Aber wir wären nicht wir, wenn wir uns davon hätten den Spaß verderben lassen! Also haben wir die Situation einfach umgedreht: Wenn mal wieder was nicht funktionierte, haben wir uns einfach darauf geeinigt, dass wir gemeinsam überlegen, wer die kreativste Lösung dafür findet. Kein warmes Wasser? Dann machen wir eben ein kaltes Abenteuer am Waschbecken! Keine Kaffeemaschine? Dann nehmen wir eben Tee – sozusagen die britische Variante des Überlebens. Und jedes Mal, wenn wir über einen schiefen Schrank oder einen rostigen Wasserhahn stolperten, mussten wir lachen und bezeichneten es als "Vintage-Charme".

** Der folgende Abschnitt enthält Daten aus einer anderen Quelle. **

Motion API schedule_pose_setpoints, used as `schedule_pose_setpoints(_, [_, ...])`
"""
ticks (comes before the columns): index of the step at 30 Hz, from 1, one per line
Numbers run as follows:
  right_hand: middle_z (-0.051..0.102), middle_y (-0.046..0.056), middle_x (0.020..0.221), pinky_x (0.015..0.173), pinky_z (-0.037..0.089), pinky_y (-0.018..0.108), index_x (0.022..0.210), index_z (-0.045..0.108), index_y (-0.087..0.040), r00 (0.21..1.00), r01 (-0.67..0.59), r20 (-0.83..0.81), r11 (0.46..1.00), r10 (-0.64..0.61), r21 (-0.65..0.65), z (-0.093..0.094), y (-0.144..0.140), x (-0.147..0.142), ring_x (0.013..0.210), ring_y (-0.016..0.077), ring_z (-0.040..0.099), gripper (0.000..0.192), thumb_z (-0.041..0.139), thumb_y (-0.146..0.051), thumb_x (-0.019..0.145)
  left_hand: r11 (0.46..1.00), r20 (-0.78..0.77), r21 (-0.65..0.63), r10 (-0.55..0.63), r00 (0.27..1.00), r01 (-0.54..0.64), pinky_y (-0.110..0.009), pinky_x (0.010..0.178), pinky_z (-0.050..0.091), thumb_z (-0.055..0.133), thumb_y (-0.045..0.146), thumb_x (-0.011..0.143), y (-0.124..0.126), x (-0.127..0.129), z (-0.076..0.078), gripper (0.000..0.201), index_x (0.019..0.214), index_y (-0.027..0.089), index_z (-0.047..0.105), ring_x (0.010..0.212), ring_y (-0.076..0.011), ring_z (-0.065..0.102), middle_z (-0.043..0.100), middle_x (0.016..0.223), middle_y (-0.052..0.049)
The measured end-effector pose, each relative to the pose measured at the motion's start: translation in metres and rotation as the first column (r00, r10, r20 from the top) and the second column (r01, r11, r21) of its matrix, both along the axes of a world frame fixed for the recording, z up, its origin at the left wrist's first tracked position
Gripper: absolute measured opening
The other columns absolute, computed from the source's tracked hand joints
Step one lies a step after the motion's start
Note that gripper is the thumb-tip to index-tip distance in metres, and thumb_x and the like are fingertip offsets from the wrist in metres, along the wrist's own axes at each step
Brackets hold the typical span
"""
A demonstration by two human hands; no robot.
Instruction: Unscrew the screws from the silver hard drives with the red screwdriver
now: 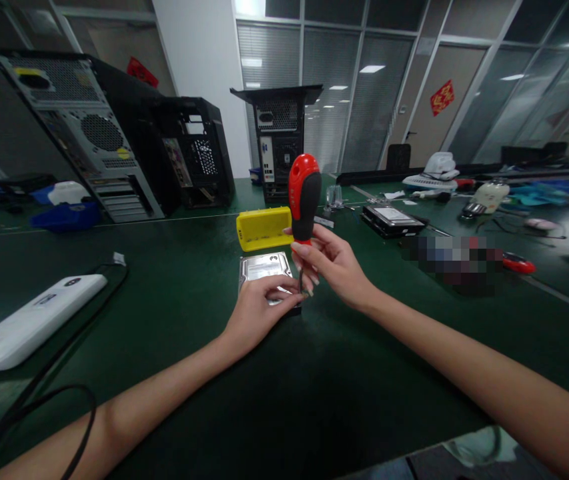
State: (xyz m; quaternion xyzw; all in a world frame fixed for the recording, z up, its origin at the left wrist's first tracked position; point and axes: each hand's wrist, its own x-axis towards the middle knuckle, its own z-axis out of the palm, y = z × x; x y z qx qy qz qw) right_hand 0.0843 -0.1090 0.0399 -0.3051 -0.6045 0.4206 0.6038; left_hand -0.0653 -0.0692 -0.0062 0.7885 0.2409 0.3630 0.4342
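Note:
A hard drive (263, 265), silver on top, lies on the green table in front of me, partly hidden under my left hand. My left hand (259, 303) rests over it, thumb and fingertips brought together at its right edge, close to the screwdriver's tip; what they pinch there is too small to tell. My right hand (337, 263) is closed round the lower end of a red and black screwdriver (305, 193). The screwdriver stands upright, its shaft pointing down between my fingers at the drive's edge. Just behind the drive sits a yellow tray (264, 230).
Computer cases (139, 133) stand at the back left, another case (279, 143) at the back centre. A white power strip (34, 323) with black cables lies left. On the right are another drive (392, 220), a red-handled tool (518, 263) and a blurred patch.

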Motion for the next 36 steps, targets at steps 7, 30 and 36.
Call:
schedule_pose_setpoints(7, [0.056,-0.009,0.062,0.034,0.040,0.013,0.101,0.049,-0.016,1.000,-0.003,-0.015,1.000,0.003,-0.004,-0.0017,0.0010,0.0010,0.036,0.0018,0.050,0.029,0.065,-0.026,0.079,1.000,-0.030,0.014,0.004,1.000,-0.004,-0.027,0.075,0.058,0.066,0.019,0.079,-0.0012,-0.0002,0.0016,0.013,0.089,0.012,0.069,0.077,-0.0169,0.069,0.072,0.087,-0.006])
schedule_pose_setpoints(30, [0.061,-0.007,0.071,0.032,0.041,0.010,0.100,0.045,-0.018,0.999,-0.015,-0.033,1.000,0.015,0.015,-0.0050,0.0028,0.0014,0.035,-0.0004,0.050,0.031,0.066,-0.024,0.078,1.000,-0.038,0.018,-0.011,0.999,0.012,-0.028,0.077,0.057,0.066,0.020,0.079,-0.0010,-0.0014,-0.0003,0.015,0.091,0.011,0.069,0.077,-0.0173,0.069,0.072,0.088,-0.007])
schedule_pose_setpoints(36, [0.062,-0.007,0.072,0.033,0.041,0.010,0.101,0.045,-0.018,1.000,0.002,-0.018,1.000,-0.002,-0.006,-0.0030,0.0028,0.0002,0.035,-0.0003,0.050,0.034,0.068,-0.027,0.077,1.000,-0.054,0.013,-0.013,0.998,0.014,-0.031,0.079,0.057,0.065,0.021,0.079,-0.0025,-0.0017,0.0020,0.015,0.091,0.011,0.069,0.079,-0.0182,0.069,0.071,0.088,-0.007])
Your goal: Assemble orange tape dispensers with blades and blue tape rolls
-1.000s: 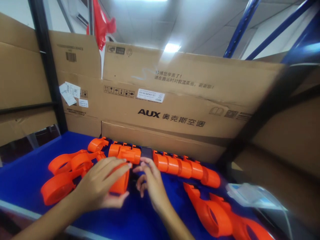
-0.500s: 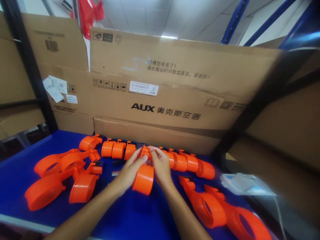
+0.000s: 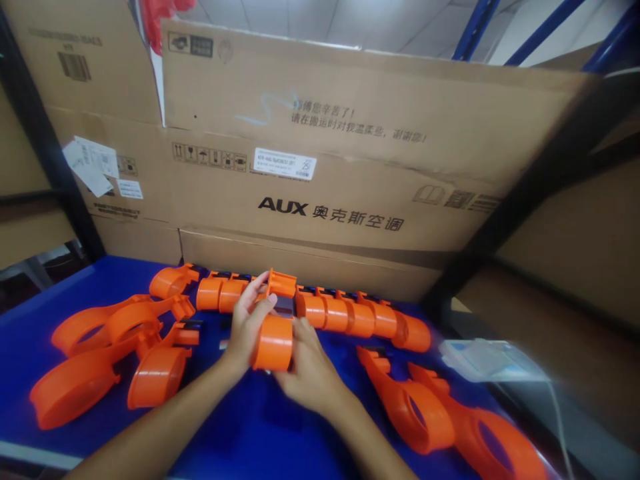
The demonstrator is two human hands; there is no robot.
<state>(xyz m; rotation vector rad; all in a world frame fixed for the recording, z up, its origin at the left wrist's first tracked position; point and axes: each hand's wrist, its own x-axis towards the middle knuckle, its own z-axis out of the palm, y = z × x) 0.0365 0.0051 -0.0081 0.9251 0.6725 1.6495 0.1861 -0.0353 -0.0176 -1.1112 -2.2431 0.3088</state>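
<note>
In front of me my left hand (image 3: 247, 327) is closed on an orange ring-shaped plastic part (image 3: 274, 343), thumb on its near side. The part's ring hangs low, and its ribbed end (image 3: 283, 283) sticks up above the fingers. A dark rectangular piece shows between the ribbed end and the ring; I cannot tell whether it belongs to the part. My right hand (image 3: 313, 367) is curled against the right side of the ring, with its fingers partly hidden behind and below. Behind the hands runs a row of similar orange parts (image 3: 360, 320) with black pieces at their tops.
More orange ring parts (image 3: 75, 387) lie in a loose group at left, and two larger-looking ones (image 3: 425, 420) lie at right on the blue tabletop (image 3: 225, 427). A pale plastic item (image 3: 490, 360) with a cable sits at far right. A cardboard panel (image 3: 225, 200) stands behind.
My right hand has left the upper end of the part and moved down to the ring. The left hand still holds the part, now slightly further left. The camera view has tipped downward.
</note>
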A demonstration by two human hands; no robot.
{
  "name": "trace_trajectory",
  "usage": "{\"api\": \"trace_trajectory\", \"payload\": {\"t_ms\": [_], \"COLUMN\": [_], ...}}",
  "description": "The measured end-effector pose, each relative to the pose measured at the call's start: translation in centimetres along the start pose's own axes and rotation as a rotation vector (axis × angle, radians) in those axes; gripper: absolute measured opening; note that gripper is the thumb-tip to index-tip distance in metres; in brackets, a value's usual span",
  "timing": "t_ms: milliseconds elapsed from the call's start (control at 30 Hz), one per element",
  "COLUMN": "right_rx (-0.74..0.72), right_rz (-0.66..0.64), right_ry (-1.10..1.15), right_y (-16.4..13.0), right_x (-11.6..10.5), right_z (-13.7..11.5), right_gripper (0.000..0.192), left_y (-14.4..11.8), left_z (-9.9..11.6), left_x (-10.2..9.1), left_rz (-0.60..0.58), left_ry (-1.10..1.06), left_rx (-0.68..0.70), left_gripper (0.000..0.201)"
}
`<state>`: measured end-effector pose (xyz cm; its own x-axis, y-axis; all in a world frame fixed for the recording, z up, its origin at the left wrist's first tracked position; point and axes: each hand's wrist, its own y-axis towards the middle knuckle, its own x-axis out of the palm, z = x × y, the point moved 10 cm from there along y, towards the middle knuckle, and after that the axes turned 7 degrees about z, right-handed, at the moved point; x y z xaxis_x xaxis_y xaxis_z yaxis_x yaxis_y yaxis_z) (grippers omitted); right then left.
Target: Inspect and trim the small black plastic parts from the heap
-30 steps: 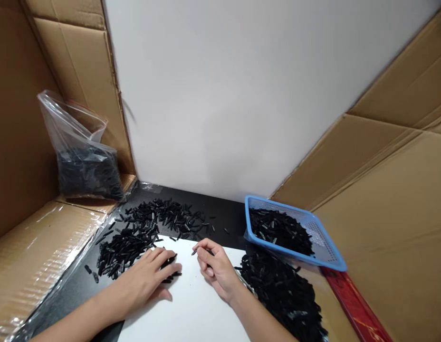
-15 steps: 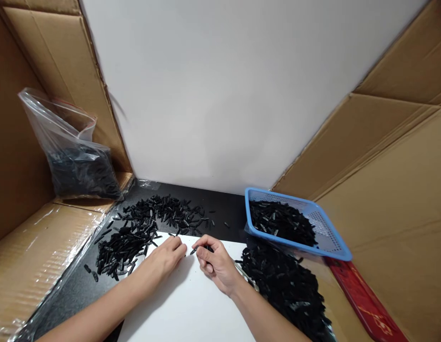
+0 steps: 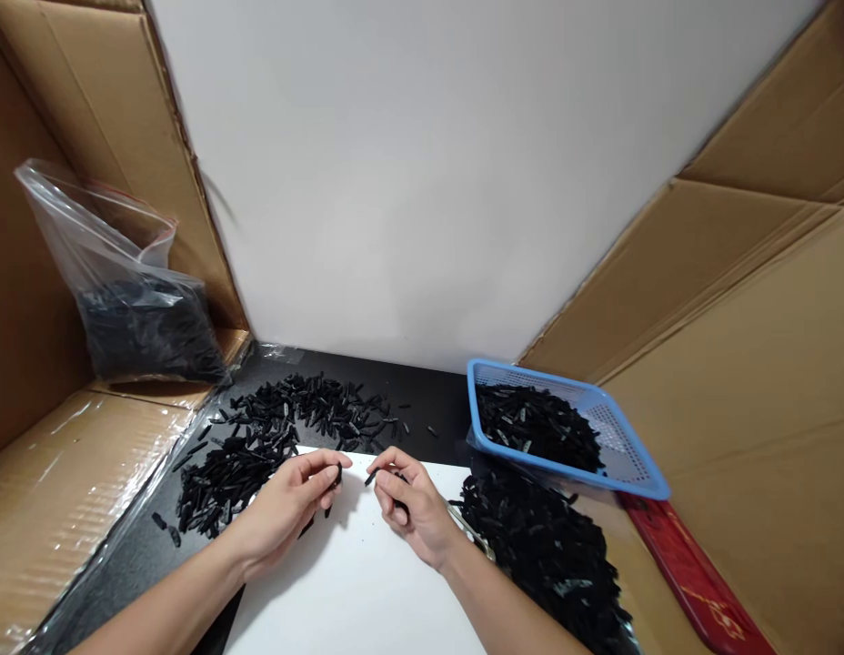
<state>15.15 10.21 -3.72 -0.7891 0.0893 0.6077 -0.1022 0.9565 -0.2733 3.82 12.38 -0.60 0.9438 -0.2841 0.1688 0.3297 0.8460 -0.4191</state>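
Pinching black parts point(image 3: 338, 474), both hands point(image 3: 286, 509), loose piles point(image 3: 258, 446), blue basket point(image 3: 633, 464) right.

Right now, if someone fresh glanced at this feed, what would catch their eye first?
Probably the two bare hands meeting over the white sheet at bottom centre: the left hand and right hand each pinch a small black plastic piece. Loose heaps of the same black pieces flank them, and a bright blue mesh plastic basket of them sits to the right.
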Motion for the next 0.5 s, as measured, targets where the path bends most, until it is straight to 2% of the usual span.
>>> {"api": "trace_trajectory", "payload": {"t_ms": [100,267,400,500], "right_rx": [0.004,-0.030,-0.022,-0.047], "right_rz": [-0.010,-0.008,0.054,0.104], "right_ry": [0.027,-0.024,-0.120,-0.193], "right_y": [-0.1,-0.3,-0.4,-0.4], "right_x": [0.1,0.3,-0.1,-0.5], "right_z": [0.0,-0.2,0.3,0.5], "right_gripper": [0.021,0.032,0.029,0.030], "left_y": [-0.3,-1.0,-0.8,-0.5], "left_z": [-0.6,-2.5,-3.4,-3.4], "left_x": [0.7,1.8,1.9,1.5], "left_rz": [-0.030,-0.051,-0.061,-0.049], "left_ry": [-0.180,-0.369,-0.376,-0.347], "left_rx": [-0.058,-0.194,-0.193,-0.130], "left_gripper": [0.027,0.016,0.018,0.025]}}
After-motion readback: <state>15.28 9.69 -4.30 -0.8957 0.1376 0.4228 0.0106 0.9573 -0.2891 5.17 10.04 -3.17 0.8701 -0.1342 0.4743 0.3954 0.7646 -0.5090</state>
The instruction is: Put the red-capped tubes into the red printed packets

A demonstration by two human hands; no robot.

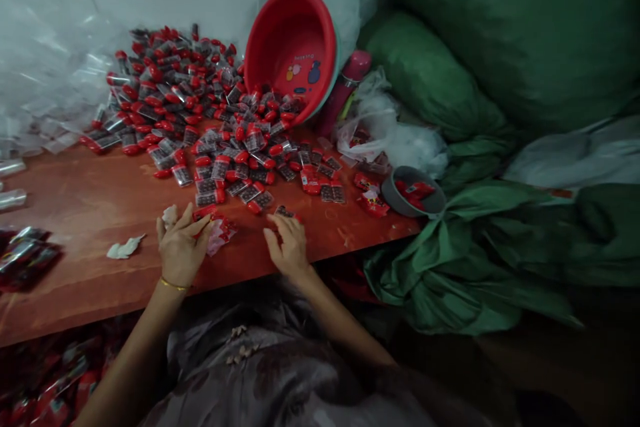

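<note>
Left hand (pixel 180 247) pinches red packet (pixel 217 230) near counter's (pixel 90 207) front edge | right hand (pixel 287 243), fingers spread, presses capsule (pixel 285 212) | keep packet mouth open, feed singly.

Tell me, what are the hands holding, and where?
The left hand pinches a small red-and-clear packet by its near end. The right hand touches a red-capped tube; whether it grips it cannot be told.
</note>
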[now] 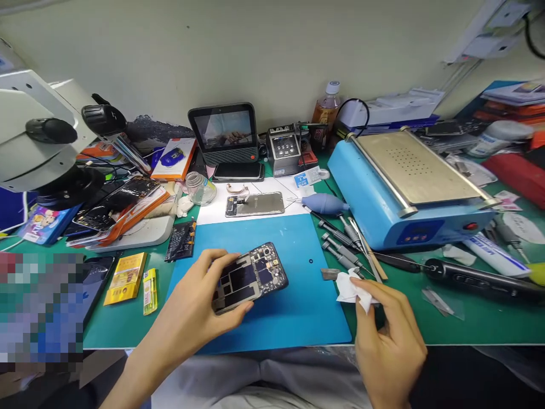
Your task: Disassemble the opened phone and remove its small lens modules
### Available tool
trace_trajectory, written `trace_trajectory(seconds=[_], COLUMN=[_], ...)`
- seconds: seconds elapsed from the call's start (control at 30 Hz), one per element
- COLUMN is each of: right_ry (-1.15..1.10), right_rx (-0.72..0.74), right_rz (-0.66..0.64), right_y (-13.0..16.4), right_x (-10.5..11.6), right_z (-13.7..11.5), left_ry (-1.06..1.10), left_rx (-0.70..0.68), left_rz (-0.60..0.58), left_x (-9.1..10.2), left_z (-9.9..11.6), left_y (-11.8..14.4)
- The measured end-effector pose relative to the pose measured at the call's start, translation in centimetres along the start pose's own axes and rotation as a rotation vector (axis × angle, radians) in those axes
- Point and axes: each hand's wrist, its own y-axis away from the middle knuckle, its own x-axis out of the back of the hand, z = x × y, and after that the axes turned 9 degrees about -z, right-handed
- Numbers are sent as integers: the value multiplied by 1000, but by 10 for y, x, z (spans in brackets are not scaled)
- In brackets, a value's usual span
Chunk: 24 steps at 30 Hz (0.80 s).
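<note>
My left hand (200,301) grips an opened phone (249,276) with its back off and its boards showing, held just above the blue mat (293,318). My right hand (387,335) pinches a crumpled white wipe (351,288) near the mat's right edge, a short way from the phone. A small metal blade (330,274) lies just left of the wipe.
A blue heating plate machine (409,187) stands at right, with screwdrivers and tweezers (344,241) in front and a black electric tool (477,278). A second phone frame (255,204) lies behind the mat, a microscope (38,136) and phone parts at left, a small screen (225,133) at the back.
</note>
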Motion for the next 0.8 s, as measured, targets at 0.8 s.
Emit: trace_trajectory(seconds=[0.8], right_ry=[428], right_rx=[356], right_rz=[-250], right_y=[-173], right_x=[-22], right_z=[6], left_ry=[1688], left_rx=[40], left_rz=[-41], left_x=[-17], left_z=[-1], left_y=[2])
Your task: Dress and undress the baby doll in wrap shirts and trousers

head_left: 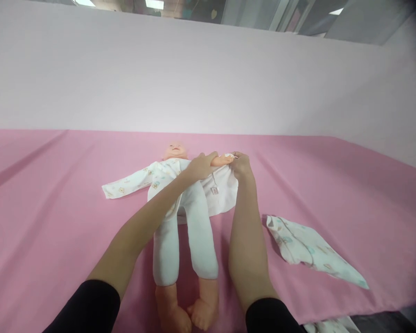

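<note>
A baby doll [169, 305] lies on its back, head away from me and bare feet towards me. A white printed baby shirt [166, 173] covers its chest, and one sleeve [126, 186] stretches out to the left. My left hand [201, 165] is closed round the doll's right-side arm [222, 160], whose bare forearm and hand stick out to the right. Beside that small hand, my right hand [241, 164] pinches the edge of the shirt. The shirt's open side panel [223, 189], with a small tag, hangs below both hands.
A folded printed cloth garment [312, 247] lies to the right on the pink sheet [55, 240]. Another printed cloth [333, 326] shows at the bottom edge. A pale wall or panel [180, 74] rises behind the sheet.
</note>
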`<state>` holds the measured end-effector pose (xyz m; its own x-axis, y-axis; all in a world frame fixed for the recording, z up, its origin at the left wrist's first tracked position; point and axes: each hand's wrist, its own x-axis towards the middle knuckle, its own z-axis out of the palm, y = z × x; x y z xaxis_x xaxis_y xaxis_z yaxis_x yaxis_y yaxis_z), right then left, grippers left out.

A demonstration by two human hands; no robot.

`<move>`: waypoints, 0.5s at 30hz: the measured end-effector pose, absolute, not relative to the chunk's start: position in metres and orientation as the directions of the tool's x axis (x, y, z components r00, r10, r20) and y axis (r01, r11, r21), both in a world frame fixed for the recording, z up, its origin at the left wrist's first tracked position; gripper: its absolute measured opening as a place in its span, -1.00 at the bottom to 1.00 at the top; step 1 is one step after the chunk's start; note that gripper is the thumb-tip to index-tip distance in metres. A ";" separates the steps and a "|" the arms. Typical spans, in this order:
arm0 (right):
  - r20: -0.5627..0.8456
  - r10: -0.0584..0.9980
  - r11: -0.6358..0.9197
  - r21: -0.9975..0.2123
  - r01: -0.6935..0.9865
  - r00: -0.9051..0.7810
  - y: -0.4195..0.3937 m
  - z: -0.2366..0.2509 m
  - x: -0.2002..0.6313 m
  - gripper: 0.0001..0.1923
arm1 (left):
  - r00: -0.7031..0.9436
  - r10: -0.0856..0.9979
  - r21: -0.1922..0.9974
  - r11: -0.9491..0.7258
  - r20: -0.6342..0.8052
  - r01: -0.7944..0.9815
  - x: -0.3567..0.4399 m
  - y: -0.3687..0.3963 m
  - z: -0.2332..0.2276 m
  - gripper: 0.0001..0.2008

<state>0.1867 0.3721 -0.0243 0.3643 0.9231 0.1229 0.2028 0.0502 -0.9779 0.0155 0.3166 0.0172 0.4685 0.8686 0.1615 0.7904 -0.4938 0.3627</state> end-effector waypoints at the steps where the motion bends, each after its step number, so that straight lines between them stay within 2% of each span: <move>1: 0.071 0.922 0.030 -0.993 0.112 0.380 0.369 -0.020 0.186 -0.84 | 0.467 0.872 0.347 -0.488 0.150 0.801 0.016 0.318 0.017 -0.66; 3: 0.010 0.931 0.009 -1.000 0.006 0.365 0.362 -0.011 0.185 -0.77 | 0.463 0.877 0.305 -0.479 0.128 0.823 0.016 0.321 0.015 -0.65; 6: -0.004 0.945 0.002 -1.000 -0.019 0.328 0.356 0.001 0.181 -0.70 | 0.452 0.887 0.249 -0.460 0.095 0.852 0.017 0.325 0.012 -0.61; 10: 0.069 0.938 0.045 -0.996 0.077 0.341 0.354 0.008 0.176 -0.74 | 0.464 0.882 0.190 -0.472 0.087 0.861 0.020 0.330 0.006 -0.59; 15: 0.197 0.919 0.098 -0.953 0.286 0.340 0.359 0.006 0.175 -0.79 | 0.443 0.889 0.155 -0.456 0.114 0.876 0.022 0.334 -0.001 -0.57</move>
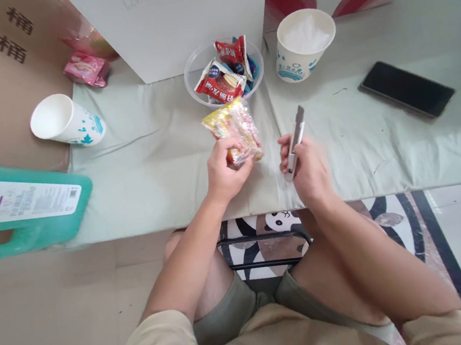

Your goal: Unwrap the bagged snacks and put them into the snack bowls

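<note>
My left hand (228,170) pinches the lower edge of a shiny yellow and red plastic snack packet (235,126), held just above the table's front part. In my right hand (308,168) is a utility knife (295,147), its blade out and pointing away from me. The knife is apart from the packet, to its right. Right behind the packet stands a clear round plastic bowl (190,84) with several red, white and blue wrapped snacks (221,81) in it.
A paper cup with white stuffing (299,67) and a black phone (406,88) are at the right. Another paper cup (75,122), a pink packet (86,70) and a green jug (51,233) are at the left. Boxes, including a white one (168,22), line the back.
</note>
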Demonstrator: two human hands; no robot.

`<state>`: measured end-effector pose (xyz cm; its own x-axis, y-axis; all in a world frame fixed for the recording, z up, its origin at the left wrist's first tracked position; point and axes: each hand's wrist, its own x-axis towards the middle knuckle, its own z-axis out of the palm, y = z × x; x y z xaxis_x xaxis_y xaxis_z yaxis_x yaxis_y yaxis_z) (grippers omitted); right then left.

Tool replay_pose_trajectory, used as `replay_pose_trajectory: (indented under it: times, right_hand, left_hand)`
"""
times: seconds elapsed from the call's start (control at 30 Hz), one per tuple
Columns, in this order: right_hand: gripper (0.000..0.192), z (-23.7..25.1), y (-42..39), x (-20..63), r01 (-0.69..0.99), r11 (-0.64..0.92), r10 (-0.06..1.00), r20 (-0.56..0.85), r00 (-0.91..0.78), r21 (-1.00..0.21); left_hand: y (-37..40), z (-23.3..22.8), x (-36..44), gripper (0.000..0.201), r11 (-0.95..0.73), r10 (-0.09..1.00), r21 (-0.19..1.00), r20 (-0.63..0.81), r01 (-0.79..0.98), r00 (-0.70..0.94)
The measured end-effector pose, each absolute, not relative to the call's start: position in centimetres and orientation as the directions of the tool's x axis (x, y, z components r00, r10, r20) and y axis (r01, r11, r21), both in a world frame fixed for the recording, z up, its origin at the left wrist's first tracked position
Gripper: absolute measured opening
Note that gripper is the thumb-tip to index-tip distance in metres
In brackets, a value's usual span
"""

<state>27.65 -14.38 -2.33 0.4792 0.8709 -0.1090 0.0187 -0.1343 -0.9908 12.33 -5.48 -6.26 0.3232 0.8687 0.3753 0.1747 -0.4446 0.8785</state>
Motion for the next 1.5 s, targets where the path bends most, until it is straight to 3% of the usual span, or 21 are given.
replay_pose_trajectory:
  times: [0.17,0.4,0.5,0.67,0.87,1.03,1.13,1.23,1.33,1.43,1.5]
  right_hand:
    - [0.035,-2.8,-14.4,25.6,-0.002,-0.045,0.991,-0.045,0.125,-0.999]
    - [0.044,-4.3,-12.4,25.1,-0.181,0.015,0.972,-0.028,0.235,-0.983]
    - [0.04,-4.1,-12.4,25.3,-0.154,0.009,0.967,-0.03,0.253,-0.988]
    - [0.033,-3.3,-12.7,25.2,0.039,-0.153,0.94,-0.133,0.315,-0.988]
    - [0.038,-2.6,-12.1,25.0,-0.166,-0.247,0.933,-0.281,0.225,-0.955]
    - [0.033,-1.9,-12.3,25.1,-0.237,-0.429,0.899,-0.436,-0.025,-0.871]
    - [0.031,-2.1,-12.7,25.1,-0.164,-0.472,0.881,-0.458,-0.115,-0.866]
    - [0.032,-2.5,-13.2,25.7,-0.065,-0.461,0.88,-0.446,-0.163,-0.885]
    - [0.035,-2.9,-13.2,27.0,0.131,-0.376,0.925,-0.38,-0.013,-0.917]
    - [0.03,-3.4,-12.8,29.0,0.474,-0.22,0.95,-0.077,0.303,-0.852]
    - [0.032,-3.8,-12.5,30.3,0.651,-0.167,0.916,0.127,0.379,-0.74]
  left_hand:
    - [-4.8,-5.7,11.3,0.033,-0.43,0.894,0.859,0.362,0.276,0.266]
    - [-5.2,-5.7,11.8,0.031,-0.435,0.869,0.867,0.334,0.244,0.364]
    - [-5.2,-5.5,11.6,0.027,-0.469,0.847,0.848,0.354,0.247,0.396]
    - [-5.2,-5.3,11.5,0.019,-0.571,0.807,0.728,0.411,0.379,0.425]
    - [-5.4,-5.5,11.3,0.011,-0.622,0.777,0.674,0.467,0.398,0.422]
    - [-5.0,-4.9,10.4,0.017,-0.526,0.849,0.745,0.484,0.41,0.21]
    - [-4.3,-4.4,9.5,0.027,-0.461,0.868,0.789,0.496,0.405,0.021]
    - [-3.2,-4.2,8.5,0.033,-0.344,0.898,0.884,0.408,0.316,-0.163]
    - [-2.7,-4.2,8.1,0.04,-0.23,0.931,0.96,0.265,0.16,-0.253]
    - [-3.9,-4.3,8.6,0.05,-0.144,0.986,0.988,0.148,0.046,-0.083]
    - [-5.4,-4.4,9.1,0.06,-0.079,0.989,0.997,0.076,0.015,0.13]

Nach unserer Reise war der Brocken bezwungen, das "Schmuckstück" entlarvt und wir hatten jede Menge Geschichten zu erzählen, die man so wohl nur auf dem Brocken erleben kann. Die Begegnung mit dem legendären Brockenmann, das Gefluche über Steine und Sträucher und die schrullige Unterkunft – all das machte diese Reise einmalig. Wir haben gelernt, wie wir mit Herausforderungen umgehen, und dabei jede Menge Humor entwickelt. Der Harz hatte uns gefordert, verwöhnt und schlussendlich als Sieger wieder entlassen. Und wir wussten: Solange wir zusammen lachen können, sind uns weder hohe Berge noch wackelige Betten gewachsen.